When you hear of the luxuries of the ancients, you must remember that they were not like our luxuries, they were rather indulgence in pieces of extravagant folly than what we today call luxury; which perhaps you would rather call comfort: well, I accept the word, and say that a Greek or Roman of the luxurious time would stare astonished could he be brought back again, and shown the comforts of a well-to-do middle-class house.

But some, I know, think that the attainment of these very comforts is what makes the difference between civilization and uncivilization, that they are the essence of civilization. Is it so, indeed? Farewell my hope then!—I had thought that civilization meant the attainment of peace and order and freedom, of good-will between man and man, of the love of truth, and the hatred of injustice, and by consequence the attainment of the good life which these things breed, a life free from craven fear, but full of incident: that was what I thought it meant, not more stuffed chairs and more cushions, and more carpets and gas, and more dainty meat and drink-and therewithal more and sharper differences between class and class.

If that may be what it is, I for my part wish I were well out of it, and living in a tent in the Persian desert, or a turf hut on the Iceland hillside.
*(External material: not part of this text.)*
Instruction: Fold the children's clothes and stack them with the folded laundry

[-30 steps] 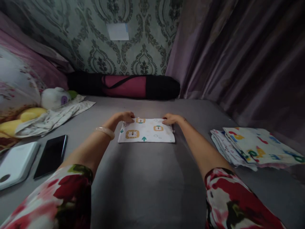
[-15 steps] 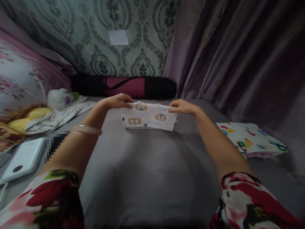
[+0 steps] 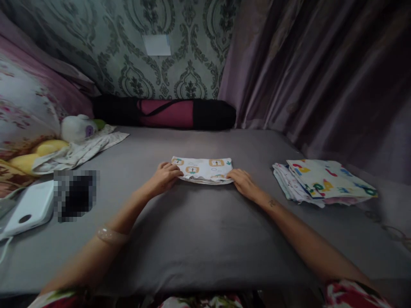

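Observation:
A folded white cloth [image 3: 205, 167] with an orange and green animal print lies flat on the grey bed sheet [image 3: 199, 239]. My left hand [image 3: 167, 176] pinches its near left corner, fingers curled over the edge. At the near right corner, my right hand [image 3: 243, 182] grips the same cloth between thumb and fingers. The layers show as a slightly curved edge facing me. A pale bangle [image 3: 111, 235] is on my left forearm.
Folded fabrics [image 3: 330, 179] are stacked at the right. A black and maroon long bag [image 3: 165, 113] lies along the wall. On the left are a white power bank [image 3: 30, 209] with a cable, a plush toy [image 3: 78, 128] and a crumpled cloth [image 3: 77, 154].
The cloth, held up by its top edge before, now lies lower and nearer to me on the sheet. Both hands have come down to its near corners.

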`<state>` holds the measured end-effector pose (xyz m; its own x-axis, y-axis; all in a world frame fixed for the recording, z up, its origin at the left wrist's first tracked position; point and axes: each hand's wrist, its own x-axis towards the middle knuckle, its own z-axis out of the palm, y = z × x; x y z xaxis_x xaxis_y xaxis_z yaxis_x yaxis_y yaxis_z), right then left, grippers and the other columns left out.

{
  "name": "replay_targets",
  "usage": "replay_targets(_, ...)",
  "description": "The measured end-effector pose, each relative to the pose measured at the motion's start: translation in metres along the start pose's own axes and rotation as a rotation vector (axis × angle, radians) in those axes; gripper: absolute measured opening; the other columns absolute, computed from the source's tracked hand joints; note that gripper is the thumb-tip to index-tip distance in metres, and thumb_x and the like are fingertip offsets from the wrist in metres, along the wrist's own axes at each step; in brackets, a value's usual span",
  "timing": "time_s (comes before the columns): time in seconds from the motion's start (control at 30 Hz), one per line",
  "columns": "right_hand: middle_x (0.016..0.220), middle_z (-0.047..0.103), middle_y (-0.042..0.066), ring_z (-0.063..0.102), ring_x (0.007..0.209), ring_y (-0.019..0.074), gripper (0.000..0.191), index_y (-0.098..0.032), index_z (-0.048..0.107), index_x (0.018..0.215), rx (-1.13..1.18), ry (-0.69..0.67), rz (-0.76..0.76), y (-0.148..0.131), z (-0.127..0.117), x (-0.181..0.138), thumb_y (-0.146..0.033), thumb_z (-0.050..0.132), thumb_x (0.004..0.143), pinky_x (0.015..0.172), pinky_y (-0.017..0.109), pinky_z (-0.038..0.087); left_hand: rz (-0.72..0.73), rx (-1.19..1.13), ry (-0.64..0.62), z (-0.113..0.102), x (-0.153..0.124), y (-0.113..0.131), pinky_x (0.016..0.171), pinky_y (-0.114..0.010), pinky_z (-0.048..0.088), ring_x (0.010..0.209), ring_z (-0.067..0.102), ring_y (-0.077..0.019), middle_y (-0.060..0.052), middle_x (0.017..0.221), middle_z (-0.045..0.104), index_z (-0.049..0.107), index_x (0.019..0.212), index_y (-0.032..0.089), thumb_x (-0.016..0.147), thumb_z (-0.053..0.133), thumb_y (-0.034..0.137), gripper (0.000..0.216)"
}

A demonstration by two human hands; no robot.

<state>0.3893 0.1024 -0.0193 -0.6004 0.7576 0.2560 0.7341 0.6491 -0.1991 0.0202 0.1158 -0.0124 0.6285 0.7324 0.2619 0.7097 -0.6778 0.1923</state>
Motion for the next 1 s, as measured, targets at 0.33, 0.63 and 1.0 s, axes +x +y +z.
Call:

But whatever it may be, and I think my view is the true view, I tell you that art abhors that side of civilization, she cannot breathe in the houses that lie under its stuffy slavery.

Believe me if we want art to begin at home, as it must, we must clear out houses of troublesome superfluities that are for ever in our way: conventional comforts that are no real comforts, and do but make work for servants and doctors: if you want a golden rule that will fit everybody, this is it:

"Have nothing in your houses that you do not know to be useful, or believe to be beautiful.”

And if we apply that rule strictly, we shall in the first place show the builders and such-like servants of the public what we really want, we shall create a demand for real art, as the phrase goes; and in the second place, we shall surely have more money to pay for decent houses.

Perhaps it will not try your patience too much if I lay before you my idea of the fittings necessary to the sittingroom of a healthy person: a room, I mean, which he would not have to cook in much, or sleep in generally, or in which he would not have to do any very litter-making manual work.

First a book-case with a great many books in it: next a table that will keep steady when you write or work at it: then several chairs that you can move, and a bench that you can sit or lie upon: next a cupboard with drawers: next, unless either the book-case or the cupboard be very beautiful with painting or carving, you will want pictures or engravings, such as you can afford, only not stopgaps, but real works of art, on the wall; or else the wall itself must be ornamented with some beautiful and restful pattern: we shall also want a vase or two to put flowers in, which latter you must have sometimes, especially if you live in a town. Then there will be the fire-place of course, which in our climate is bound to be the chief object in the room.